Note-se nessa esfera que mais uma vez o narrador deixa entrever a inversão de valores atribuídos ao modo como se estabelece cada uma das situações ocorridas. Se com a observação da cena grotesca representada pelo álcool em excesso, a violência dos presentes e o comércio de corpos, o leitor a conceba como adversa e desumana, é ali que surgirá um sentimento considerado puro: o amor. Por outro lado, na igreja pode estar havendo o comércio da fé, a extorsão sacralizada do dízimo e a ilusão apregoada pela religião em um nada, ou seja, há uma certa impureza contrária ao sentimento nobre do amor em um ambiente cujo sentimento deveria ser louvado. Portanto, se promove com isso uma inversão da representatividade do bem e do mal em cada situação descrita, já que no ambiente religioso da igreja tende-se creditá-lo como vigência do bem, e na cena do leilão o mundo vivencia o próprio mal, quando, na verdade, no contexto do conto, há o oposto desses sentidos.
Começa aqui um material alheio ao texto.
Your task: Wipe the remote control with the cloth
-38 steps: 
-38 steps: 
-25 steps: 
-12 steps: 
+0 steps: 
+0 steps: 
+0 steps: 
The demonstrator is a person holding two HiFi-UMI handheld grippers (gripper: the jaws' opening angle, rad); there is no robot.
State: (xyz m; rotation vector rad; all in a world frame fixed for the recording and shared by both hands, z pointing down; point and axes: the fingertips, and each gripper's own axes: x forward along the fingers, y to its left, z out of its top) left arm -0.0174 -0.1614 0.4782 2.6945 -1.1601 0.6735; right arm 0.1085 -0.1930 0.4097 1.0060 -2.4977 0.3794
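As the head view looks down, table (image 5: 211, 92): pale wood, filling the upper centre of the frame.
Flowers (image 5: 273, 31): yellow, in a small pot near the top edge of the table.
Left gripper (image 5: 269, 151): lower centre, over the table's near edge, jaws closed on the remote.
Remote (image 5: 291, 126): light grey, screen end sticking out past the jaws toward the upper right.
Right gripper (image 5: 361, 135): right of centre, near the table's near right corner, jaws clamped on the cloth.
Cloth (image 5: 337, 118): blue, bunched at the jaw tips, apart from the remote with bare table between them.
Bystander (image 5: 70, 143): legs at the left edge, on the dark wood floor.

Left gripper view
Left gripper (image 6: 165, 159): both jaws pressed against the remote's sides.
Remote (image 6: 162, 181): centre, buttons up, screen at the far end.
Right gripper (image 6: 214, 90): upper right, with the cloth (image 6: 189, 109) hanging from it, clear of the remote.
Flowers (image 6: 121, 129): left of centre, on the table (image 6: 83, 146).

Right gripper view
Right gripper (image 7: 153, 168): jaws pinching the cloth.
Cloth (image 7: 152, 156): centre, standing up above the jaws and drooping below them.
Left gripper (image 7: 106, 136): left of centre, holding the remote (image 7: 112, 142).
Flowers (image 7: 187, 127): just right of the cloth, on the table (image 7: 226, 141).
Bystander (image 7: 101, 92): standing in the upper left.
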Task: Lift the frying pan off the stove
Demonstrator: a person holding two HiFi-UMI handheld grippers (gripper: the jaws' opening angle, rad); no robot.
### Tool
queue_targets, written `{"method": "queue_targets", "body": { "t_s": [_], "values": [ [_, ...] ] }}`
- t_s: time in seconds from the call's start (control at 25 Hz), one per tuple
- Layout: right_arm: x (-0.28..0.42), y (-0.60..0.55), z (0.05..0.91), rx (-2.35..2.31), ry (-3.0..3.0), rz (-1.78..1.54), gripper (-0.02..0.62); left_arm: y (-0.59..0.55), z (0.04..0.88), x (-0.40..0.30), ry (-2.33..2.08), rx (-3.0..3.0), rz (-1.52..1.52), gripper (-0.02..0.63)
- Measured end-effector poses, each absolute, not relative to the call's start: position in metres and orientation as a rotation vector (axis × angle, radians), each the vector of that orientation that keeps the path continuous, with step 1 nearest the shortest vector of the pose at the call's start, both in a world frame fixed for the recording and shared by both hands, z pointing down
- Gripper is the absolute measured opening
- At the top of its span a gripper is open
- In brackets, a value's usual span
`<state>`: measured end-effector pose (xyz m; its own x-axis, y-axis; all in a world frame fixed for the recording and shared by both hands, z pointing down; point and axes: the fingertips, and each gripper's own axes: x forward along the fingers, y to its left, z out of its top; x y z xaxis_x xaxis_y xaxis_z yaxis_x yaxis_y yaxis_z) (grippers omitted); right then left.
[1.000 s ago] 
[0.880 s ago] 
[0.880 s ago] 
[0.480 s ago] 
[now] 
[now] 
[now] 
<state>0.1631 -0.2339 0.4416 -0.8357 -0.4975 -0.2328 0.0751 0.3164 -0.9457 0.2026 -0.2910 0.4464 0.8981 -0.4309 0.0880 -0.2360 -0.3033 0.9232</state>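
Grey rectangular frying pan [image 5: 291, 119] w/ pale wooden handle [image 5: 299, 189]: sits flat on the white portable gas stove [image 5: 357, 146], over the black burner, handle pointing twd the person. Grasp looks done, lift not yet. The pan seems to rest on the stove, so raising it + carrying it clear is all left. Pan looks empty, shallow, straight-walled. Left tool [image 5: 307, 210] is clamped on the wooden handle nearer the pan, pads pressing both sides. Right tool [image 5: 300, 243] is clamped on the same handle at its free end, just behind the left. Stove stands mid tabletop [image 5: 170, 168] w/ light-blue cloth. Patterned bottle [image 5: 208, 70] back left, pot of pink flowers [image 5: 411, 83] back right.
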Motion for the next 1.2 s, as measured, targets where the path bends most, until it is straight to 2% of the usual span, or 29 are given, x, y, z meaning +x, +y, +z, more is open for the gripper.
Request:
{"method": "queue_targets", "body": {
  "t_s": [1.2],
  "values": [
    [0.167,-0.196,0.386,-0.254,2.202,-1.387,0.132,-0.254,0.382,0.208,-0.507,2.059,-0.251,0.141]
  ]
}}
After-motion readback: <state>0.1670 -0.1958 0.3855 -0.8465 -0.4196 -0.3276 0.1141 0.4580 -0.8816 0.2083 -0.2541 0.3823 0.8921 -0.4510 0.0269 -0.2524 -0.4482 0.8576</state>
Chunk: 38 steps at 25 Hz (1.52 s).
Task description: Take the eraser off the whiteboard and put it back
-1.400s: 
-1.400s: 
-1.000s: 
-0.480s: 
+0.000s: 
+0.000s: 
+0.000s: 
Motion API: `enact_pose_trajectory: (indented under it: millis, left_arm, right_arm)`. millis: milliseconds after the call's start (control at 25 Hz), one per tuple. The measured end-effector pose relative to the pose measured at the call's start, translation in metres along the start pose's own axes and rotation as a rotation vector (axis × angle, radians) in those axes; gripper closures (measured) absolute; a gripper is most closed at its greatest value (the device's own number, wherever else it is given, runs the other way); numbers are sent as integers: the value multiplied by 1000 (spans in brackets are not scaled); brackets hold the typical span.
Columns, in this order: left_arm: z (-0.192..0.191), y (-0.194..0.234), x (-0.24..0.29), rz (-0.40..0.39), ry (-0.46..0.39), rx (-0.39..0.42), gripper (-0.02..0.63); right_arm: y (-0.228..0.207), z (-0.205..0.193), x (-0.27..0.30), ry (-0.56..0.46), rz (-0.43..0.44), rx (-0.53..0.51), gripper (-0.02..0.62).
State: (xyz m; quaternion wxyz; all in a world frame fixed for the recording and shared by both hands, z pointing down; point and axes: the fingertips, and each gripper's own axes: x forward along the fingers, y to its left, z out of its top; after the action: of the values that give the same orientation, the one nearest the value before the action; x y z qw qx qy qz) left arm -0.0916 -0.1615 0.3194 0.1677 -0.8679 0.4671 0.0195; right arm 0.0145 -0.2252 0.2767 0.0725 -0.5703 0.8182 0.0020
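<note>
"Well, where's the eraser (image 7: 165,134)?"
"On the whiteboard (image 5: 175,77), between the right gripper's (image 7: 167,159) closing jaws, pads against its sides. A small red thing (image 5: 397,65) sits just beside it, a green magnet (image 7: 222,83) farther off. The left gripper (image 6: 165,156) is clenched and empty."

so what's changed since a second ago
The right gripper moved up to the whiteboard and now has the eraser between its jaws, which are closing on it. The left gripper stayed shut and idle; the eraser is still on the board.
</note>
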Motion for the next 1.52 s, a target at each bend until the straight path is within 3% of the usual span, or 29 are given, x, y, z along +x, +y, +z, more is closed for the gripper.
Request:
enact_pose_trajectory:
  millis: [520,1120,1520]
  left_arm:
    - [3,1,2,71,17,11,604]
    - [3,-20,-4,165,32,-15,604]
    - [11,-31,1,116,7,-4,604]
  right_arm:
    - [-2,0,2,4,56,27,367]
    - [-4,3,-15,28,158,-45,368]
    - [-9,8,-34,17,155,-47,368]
Mais uma vez o narrador quebra as expectativas do leitor quanto às relações dicotômicas entre o bem e o mal, o sagrado e o profano.

Para ressaltar mais ainda a inversão de valores presente no conto, note-se que o nome de uma das raparigas é Angélica, cujo valor significativo se refere à luz, a beleza, a bondade, por remeter ao angelical, à santidade, a sacralidade e a pureza virginal. No entanto, ela era a

prostituta “preta e mais ou menos capenga” (ROSA, 1988, p. 7), a que, quando manuseada pelos espectadores, falava “cacarejante: Virgem Maria Puríssima! Ui pessoal!”, (ROSA, 1988, p. 7) — de sua boca impura, porém, emanava o santíssimo nome da mãe de Jesus. Já a outra que era branca (signo que geralmente é remetido à bondade), é alcunhada como Sariema, por ser magra em demasia, e tinha o nome esquisito de Tomázia, que aparentemente não remete a nada relacionado com bondade. É essa rapariga branca que, mais adiante, mostrará sua “falha moral” — pelo menos para aquele que crer no amor. O leitor impregnado de valores dicotômicos de bem e mal poderia contestar o nome de Angélica dado à preta e o de Tomázia à branca, já que a cor racial está intrinsecamente ligada aos valores preconceituosos morais, porém o narrador, ou melhor, o próprio autor implicado, quer com isto, já desde o início do conto, sempre coadunar os valores para quebrar a dicotomia metafísica que seus leitores, por ventura, possam tecer.